Last night on Twitter and Facebook, several people reported that, according to the New York State Racing and Wagering Board’s Equine Breakdown, Death, Injury and Incident Database, Giant Ryan, injured in Saturday’s True North at Belmont, had been euthanized.
When I learned of the report, I checked the database, which indicated that Giant Ryan had been euthanized on June 9, the day the injury the occurred; though it was plausible, given the injury, that Giant Ryan had been put down, the date was odd, as the Daily Racing Form’s Mike Welsch had reported on Twitter yesterday that the horse had been transported to New Bolton.
The database offers visitors the chance to view two lists: equine deaths or all types of incidents; wondering whether Giant Ryan might appear on the “all incidents” list, I checked that database and found that he did not, but that among the other listings were incidents for two harness horses, one taking place on July 16, 2012 and one on August 21, 2012.
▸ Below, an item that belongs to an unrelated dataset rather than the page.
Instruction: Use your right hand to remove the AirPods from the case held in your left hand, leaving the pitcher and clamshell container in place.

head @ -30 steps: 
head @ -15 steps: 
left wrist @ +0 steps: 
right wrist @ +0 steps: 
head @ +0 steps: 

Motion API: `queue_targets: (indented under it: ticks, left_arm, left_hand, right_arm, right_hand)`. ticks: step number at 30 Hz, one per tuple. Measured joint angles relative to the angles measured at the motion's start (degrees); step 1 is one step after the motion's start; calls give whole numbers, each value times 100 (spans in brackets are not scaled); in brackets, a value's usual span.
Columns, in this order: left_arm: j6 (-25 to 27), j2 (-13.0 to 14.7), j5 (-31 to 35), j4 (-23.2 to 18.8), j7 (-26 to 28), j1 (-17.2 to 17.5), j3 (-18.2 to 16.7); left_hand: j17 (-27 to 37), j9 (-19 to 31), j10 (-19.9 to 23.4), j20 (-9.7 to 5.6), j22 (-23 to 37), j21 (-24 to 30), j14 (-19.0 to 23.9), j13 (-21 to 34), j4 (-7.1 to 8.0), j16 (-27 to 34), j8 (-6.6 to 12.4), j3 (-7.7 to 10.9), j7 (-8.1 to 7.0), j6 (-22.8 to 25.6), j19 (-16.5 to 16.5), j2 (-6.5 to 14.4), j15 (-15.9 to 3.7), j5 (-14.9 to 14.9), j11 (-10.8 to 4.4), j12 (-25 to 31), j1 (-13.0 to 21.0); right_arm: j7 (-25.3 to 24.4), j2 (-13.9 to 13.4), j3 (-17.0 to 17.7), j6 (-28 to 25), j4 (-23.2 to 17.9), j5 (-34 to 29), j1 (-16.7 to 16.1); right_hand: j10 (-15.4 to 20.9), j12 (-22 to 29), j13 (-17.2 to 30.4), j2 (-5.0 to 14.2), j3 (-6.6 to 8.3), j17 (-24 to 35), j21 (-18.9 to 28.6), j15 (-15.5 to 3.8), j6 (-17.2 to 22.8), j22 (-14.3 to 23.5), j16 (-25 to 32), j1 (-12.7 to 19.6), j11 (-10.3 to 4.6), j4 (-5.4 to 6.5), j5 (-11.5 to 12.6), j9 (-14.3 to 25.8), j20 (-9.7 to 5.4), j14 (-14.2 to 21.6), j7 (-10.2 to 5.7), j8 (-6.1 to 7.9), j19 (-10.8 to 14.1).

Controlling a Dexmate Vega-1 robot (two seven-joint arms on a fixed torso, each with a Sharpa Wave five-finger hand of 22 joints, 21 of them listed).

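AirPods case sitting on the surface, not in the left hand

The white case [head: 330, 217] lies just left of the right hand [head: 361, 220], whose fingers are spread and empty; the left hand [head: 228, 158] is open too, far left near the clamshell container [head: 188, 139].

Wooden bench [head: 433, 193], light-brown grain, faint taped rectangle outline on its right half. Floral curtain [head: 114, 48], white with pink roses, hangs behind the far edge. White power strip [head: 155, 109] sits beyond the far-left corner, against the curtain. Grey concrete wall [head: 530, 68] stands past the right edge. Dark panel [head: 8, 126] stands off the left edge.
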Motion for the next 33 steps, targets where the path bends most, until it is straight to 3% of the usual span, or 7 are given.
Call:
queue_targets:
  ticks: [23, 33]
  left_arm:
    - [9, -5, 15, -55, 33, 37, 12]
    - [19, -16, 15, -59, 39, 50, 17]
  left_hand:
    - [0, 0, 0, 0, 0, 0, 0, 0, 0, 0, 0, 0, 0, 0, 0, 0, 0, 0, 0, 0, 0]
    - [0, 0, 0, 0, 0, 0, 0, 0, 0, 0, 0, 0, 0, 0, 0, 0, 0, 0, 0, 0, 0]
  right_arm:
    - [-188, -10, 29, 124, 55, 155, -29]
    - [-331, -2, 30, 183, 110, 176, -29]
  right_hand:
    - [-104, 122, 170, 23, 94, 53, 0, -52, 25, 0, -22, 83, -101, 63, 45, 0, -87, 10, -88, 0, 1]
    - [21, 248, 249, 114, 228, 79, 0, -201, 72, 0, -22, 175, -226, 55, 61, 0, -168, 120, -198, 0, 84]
I contacted the State Racing and Wagering right away about these listings and the Giant Ryan item – this was at about 8 pm last night–and to my surprise, I heard back from a spokesman immediately, who confirmed that the Giant Ryan listing was “inadvertent” and would be corrected “ASAP,” with a correct listing for Giant Ryan as injured to go up today. Within minutes, all three items had been removed from the database.
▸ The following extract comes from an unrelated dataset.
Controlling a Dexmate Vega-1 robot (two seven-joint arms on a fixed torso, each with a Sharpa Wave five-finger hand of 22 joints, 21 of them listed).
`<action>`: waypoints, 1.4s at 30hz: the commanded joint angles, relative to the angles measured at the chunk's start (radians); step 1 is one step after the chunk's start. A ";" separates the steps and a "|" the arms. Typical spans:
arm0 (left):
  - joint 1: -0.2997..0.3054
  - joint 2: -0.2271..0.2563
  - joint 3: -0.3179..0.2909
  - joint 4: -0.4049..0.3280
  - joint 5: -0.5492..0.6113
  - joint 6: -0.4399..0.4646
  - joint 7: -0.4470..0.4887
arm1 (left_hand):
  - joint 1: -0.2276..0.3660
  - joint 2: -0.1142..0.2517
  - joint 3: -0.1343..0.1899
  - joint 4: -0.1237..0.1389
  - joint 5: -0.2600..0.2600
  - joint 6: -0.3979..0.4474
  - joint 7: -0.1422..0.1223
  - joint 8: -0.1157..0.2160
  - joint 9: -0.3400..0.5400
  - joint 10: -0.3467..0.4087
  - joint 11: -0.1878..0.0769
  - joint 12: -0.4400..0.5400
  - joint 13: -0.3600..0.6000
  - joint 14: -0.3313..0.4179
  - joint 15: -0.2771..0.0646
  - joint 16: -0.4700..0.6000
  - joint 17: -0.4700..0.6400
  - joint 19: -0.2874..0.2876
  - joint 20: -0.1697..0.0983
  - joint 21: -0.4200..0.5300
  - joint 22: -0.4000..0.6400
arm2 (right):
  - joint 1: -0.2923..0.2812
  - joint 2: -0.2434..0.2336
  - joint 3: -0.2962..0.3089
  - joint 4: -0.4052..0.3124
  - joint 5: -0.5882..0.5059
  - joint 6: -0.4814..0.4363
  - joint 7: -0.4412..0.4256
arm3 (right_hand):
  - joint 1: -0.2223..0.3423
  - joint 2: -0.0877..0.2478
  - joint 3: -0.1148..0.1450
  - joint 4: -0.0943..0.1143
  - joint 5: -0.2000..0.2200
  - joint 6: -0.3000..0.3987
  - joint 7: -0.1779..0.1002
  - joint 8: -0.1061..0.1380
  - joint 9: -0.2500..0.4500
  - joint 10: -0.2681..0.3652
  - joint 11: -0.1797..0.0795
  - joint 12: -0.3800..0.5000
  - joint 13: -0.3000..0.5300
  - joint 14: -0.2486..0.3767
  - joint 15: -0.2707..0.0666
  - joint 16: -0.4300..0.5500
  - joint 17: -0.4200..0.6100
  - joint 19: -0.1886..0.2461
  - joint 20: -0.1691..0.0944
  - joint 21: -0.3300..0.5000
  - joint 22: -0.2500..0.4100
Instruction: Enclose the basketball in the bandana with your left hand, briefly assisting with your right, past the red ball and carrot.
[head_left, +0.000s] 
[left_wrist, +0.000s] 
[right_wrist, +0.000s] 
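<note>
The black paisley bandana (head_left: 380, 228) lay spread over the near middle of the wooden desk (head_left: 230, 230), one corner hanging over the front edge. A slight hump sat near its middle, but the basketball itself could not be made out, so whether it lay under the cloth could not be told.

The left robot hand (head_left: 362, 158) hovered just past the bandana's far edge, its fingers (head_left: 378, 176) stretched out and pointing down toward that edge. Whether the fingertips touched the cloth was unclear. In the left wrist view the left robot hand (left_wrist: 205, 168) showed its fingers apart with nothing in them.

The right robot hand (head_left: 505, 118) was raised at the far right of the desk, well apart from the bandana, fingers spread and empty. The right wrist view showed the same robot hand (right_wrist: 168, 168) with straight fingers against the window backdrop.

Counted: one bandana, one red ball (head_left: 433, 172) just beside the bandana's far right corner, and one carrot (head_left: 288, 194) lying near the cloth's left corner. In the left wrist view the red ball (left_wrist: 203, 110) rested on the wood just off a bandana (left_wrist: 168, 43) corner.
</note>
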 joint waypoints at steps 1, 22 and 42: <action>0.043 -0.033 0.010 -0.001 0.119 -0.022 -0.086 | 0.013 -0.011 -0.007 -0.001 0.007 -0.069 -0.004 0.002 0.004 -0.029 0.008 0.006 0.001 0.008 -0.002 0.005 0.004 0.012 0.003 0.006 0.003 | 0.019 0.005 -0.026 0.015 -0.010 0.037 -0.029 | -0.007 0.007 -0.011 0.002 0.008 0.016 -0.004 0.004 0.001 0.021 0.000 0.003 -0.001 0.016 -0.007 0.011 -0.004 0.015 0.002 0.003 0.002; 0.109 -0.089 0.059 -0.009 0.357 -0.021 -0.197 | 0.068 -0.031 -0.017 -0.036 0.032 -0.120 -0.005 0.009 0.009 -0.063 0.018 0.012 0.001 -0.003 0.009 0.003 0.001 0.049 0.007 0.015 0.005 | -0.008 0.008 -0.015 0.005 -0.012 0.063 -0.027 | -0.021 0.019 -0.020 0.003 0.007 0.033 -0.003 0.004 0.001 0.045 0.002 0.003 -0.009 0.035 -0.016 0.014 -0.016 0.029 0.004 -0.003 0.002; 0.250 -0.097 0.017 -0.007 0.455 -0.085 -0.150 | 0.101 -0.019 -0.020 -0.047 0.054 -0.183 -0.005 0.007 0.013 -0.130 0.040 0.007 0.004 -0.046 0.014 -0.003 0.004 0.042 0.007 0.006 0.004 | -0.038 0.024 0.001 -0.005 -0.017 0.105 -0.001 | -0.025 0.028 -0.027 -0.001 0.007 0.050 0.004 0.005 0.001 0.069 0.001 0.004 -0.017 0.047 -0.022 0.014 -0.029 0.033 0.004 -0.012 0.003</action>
Curious, I began to browse, admittedly briefly, and much to my surprise—my giant surprise, actually—I saw that the Todd Pletcher-trained Giant Surprise, who had been injured at Saratoga last summer, was listed as having been euthanized. This will come no doubt as a (giant) surprise to the people at Vinery New York, where the colt is standing at stud, and where I saw him in January.
The NYSRWB database includes two disclaimers that read, “Note that the above is live data and subject to change as more information becomes available” and “The New York State Racing and Wagering Board takes reasonable measures to ensure that the data and information on this Web site is (sic) accurate and current. However, the Board makes no express or implied warranty regarding this information or data and expressly disclaims all legal liability and responsibility to persons or entities who use or access this Web site and its content.”
Earlier this year, I wrote in support of this database, which for the first time makes easily available to the public information about breakdowns. I still support it, and I am grateful to the RWB for getting back to me so quickly last night, long after business hours. I’ll be speaking later today with someone from the Board about the process for acquiring and publishing information about equine injuries and follow up here.